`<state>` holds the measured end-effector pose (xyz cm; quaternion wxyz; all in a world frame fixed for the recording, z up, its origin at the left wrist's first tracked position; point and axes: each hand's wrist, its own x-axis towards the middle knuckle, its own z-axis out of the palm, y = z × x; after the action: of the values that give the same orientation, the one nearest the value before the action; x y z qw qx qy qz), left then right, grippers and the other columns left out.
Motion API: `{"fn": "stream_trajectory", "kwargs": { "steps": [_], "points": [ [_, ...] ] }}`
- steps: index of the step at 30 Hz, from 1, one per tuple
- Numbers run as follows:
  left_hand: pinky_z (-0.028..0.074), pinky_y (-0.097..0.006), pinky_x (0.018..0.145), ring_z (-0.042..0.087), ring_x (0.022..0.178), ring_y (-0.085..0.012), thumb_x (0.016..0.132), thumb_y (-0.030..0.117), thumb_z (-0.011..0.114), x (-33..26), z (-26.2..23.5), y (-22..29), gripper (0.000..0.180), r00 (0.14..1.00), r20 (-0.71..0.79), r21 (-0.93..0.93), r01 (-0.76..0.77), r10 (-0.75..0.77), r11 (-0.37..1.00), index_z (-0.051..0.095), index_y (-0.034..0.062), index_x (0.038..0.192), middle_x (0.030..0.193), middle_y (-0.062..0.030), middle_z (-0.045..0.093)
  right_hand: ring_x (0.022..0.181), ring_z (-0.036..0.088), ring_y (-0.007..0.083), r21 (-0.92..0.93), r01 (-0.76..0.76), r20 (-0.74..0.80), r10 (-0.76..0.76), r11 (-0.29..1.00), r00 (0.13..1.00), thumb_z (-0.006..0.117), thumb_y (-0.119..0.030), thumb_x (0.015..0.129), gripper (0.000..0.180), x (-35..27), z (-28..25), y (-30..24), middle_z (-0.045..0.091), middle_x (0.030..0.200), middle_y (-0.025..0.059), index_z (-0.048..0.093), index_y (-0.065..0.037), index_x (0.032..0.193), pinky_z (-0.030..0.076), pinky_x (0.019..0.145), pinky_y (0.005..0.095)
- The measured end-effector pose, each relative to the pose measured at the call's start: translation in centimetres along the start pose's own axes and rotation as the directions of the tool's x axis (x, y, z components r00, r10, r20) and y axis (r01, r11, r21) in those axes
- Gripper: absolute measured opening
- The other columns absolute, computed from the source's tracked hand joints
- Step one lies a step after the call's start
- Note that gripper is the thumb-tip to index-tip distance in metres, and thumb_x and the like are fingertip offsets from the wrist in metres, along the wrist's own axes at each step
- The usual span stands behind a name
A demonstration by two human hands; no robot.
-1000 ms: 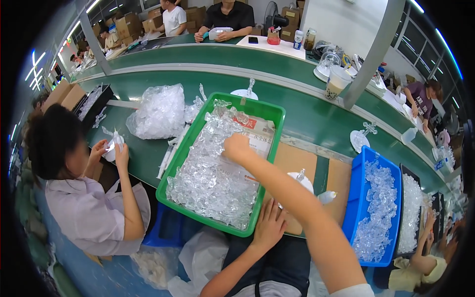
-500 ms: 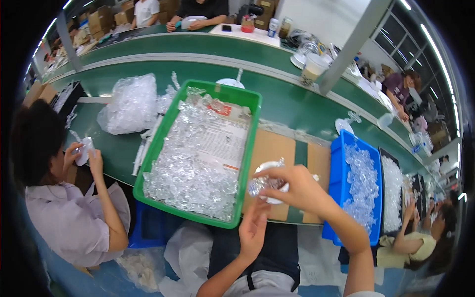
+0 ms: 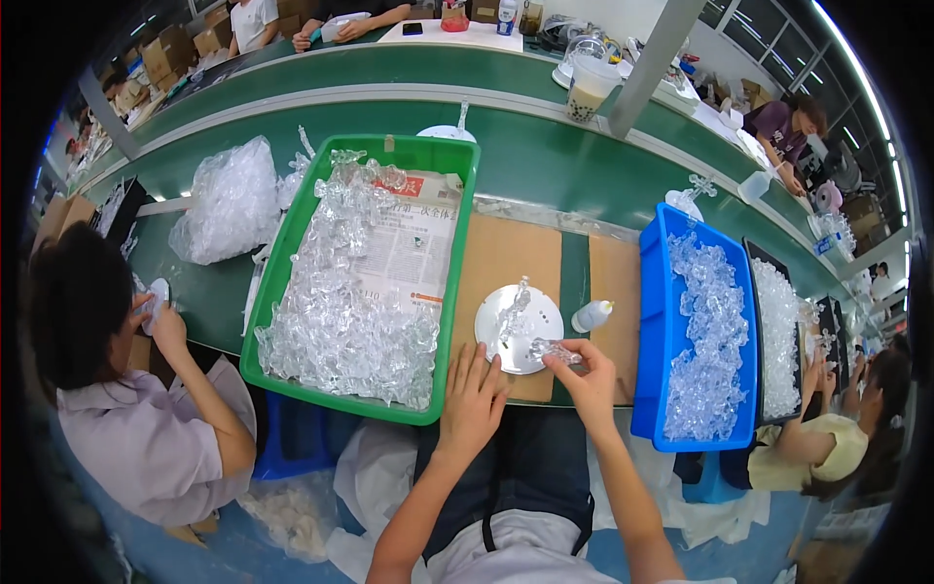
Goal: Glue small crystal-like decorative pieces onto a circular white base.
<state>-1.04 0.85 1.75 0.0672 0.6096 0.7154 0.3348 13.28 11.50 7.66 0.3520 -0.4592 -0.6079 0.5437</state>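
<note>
A round white disc (image 3: 494, 310) lies on the cardboard mat in front of me, with a clear plastic figure (image 3: 516, 304) on it. Pinched in the fingers of my right hand (image 3: 590, 382) is a clear plastic piece (image 3: 556, 351), held over the disc's near right edge. My left hand (image 3: 472, 401) is open and empty, its fingers stretched flat at the disc's near left rim; whether they touch it I cannot tell. Just right of the disc, a small white bottle (image 3: 591, 315) with a yellowish tip lies tilted on its side.
On the left stands a green tray (image 3: 465, 226) of clear plastic pieces over newspaper. A blue bin (image 3: 647, 341) of similar pieces is on the right. Behind the green tray sits a bulging clear bag (image 3: 229, 200). Co-workers sit at both sides; a drink cup (image 3: 591, 88) stands beyond.
My right hand has come down and right from above the disc, uncovering it and the bottle. My left hand has flattened beside the disc. The view has shifted slightly.
</note>
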Motion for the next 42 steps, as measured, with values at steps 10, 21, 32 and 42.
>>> {"fn": "stream_trajectory", "kwargs": {
  "steps": [10,21,32,42],
  "points": [
    [0.030,-0.048,0.105,0.033,0.130,-0.0428,0.083,0.008,0.060,-0.8,0.2,0.2,0.042,0.995,-0.088,-0.159,0.040,-0.055,0.986,0.049,-0.0037,0.122,0.137,-0.0214,0.042,0.066,0.063,0.0251,-0.485,0.336,0.233,-0.251,0.807,0.940,0.072,-0.019,0.075,0.026,2.4,3.9,0.1,0.060,0.080,0.0141,0.063,0.002,0.088,0.051,0.059,0.0330],
    [0.029,-0.049,0.106,0.034,0.130,-0.0394,0.083,0.014,0.061,-0.7,0.2,0.2,0.048,0.997,-0.070,-0.110,-0.030,0.022,0.993,0.048,-0.0052,0.125,0.138,-0.0224,0.040,0.061,0.059,0.0344,-0.724,0.503,0.346,-0.381,0.473,0.857,0.068,-0.015,0.076,0.023,1.4,5.5,-0.5,0.053,0.072,0.0156,0.052,0.001,0.076,0.049,0.052,0.0406],
    [0.028,-0.052,0.105,0.033,0.128,-0.0457,0.082,0.032,0.066,-0.1,1.0,0.7,0.059,0.994,-0.002,-0.031,-0.113,0.113,0.993,0.048,-0.0026,0.126,0.137,-0.0291,0.036,0.067,0.060,0.0379,-0.669,0.502,0.408,-0.293,0.549,0.865,0.065,-0.021,0.080,0.023,2.5,3.9,-0.6,0.057,0.077,0.0170,0.054,-0.001,0.083,0.050,0.058,0.0431],
    [0.026,-0.052,0.106,0.027,0.132,-0.0453,0.081,0.036,0.066,-0.7,1.5,1.0,0.057,0.997,0.057,-0.046,-0.042,0.045,0.998,0.052,0.0038,0.126,0.141,-0.0301,0.029,0.063,0.064,0.0335,-0.724,0.550,0.516,-0.203,0.416,0.832,0.060,-0.011,0.077,0.017,2.1,4.3,-0.4,0.060,0.076,0.0187,0.052,0.002,0.084,0.052,0.054,0.0379]
  ]
}}
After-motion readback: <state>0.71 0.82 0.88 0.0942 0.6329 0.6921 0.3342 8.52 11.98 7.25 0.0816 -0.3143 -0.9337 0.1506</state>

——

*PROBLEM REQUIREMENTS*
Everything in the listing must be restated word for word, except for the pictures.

*RESULT FOR THIS EXERCISE*
`<state>` holds the measured end-effector pose (xyz cm; quaternion wxyz; all in a world frame fixed for the recording, z up, its origin at the left wrist's first tracked position; point and axes: each hand's wrist, its own x-axis towards the middle knuckle, its own z-axis out of the palm, y = z × x; after the action: of the values that give the same orientation, the one nearest the value before the action; x y z qw qx qy qz), left then right, grippers and the other columns left out.
Motion API: `{"fn": "stream_trajectory", "kwargs": { "steps": [_], "points": [ [_, ...] ] }}`
- steps: index of the step at 30 Hz, from 1, one per tuple
- Numbers run as follows:
  left_hand: pinky_z (-0.028..0.074), pinky_y (-0.097..0.006), pinky_x (0.018..0.145), ring_z (-0.042..0.087), ring_x (0.022..0.178), ring_y (-0.085..0.012), thumb_x (0.016..0.132), thumb_y (-0.030..0.117), thumb_z (-0.011..0.114), x (-33..26), z (-26.2..23.5), y (-22..29), gripper (0.000..0.180), r00 (0.14..1.00), r20 (-0.71..0.79), r21 (-0.93..0.93), r01 (-0.76..0.77), r10 (-0.75..0.77), r11 (-0.37..1.00), index_z (-0.051..0.095), index_y (-0.034..0.062), index_x (0.038..0.192), middle_x (0.030..0.193), middle_y (-0.062..0.030), middle_z (-0.045..0.093)
  right_hand: ring_x (0.022..0.181), ring_z (-0.036..0.088), ring_y (-0.007..0.083), r21 (-0.92..0.93), r01 (-0.76..0.76), r20 (-0.74..0.80), r10 (-0.76..0.76), r11 (-0.29..1.00), r00 (0.13..1.00), thumb_z (-0.006..0.117), thumb_y (-0.119..0.030), thumb_x (0.015..0.129), gripper (0.000..0.180), x (-35..27), z (-28..25), y (-30..24), middle_z (-0.045..0.091), middle_x (0.030..0.200), middle_y (-0.025..0.059), index_z (-0.048..0.093), index_y (-0.065..0.037), index_x (0.032..0.193), pinky_z (-0.030..0.076), pinky_x (0.019..0.145), pinky_y (0.005..0.095)
- The measured end-effector pose, each relative to the pose measured at the call's start: translation in centimetres along the start pose's own axes and rotation as the directions of the tool's x axis (x, y, z components r00, r10, r20) and y axis (r01, r11, r21) in those axes
- Gripper: absolute measured opening
- The other columns absolute, computed from the source's tracked hand joints
- Step one lies a step after the call's start
- Note that gripper is the thumb-tip to index-tip distance in metres, and thumb_x and the like are fingertip offsets from the wrist in metres, along the wrist's own axes at each step
- The usual span stands behind a name
A demonstration by two human hands; no robot.
-1000 ms: 
-500 ms: 
+0 ms: 
Goal: Glue small crystal-like decorative pieces onto a circular white base.
<state>-1.04 0.85 1.75 0.0672 0.6096 0.7154 0.3348 13.28 11.50 7.66 0.3520 -0.4592 -0.6079 0.5437</state>
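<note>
A round white disc (image 3: 494, 310) lies on the cardboard mat in front of me, with a clear plastic figure (image 3: 516, 304) on it. Pinched in the fingers of my right hand (image 3: 590, 382) is a clear plastic piece (image 3: 556, 351), held over the disc's near right edge. My left hand (image 3: 472, 401) is open and empty, its fingers stretched flat at the disc's near left rim; whether they touch it I cannot tell. Just right of the disc, a small white bottle (image 3: 591, 315) with a yellowish tip lies tilted on its side.
On the left stands a green tray (image 3: 465, 226) of clear plastic pieces over newspaper. A blue bin (image 3: 647, 341) of similar pieces is on the right. Behind the green tray sits a bulging clear bag (image 3: 229, 200). Co-workers sit at both sides; a drink cup (image 3: 591, 88) stands beyond.
My right hand has come down and right from above the disc, uncovering it and the bottle. My left hand has flattened beside the disc. The view has shifted slightly.
</note>
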Motion for the next 42 steps, as measured, with values at steps 10, 21, 32 and 42.
>>> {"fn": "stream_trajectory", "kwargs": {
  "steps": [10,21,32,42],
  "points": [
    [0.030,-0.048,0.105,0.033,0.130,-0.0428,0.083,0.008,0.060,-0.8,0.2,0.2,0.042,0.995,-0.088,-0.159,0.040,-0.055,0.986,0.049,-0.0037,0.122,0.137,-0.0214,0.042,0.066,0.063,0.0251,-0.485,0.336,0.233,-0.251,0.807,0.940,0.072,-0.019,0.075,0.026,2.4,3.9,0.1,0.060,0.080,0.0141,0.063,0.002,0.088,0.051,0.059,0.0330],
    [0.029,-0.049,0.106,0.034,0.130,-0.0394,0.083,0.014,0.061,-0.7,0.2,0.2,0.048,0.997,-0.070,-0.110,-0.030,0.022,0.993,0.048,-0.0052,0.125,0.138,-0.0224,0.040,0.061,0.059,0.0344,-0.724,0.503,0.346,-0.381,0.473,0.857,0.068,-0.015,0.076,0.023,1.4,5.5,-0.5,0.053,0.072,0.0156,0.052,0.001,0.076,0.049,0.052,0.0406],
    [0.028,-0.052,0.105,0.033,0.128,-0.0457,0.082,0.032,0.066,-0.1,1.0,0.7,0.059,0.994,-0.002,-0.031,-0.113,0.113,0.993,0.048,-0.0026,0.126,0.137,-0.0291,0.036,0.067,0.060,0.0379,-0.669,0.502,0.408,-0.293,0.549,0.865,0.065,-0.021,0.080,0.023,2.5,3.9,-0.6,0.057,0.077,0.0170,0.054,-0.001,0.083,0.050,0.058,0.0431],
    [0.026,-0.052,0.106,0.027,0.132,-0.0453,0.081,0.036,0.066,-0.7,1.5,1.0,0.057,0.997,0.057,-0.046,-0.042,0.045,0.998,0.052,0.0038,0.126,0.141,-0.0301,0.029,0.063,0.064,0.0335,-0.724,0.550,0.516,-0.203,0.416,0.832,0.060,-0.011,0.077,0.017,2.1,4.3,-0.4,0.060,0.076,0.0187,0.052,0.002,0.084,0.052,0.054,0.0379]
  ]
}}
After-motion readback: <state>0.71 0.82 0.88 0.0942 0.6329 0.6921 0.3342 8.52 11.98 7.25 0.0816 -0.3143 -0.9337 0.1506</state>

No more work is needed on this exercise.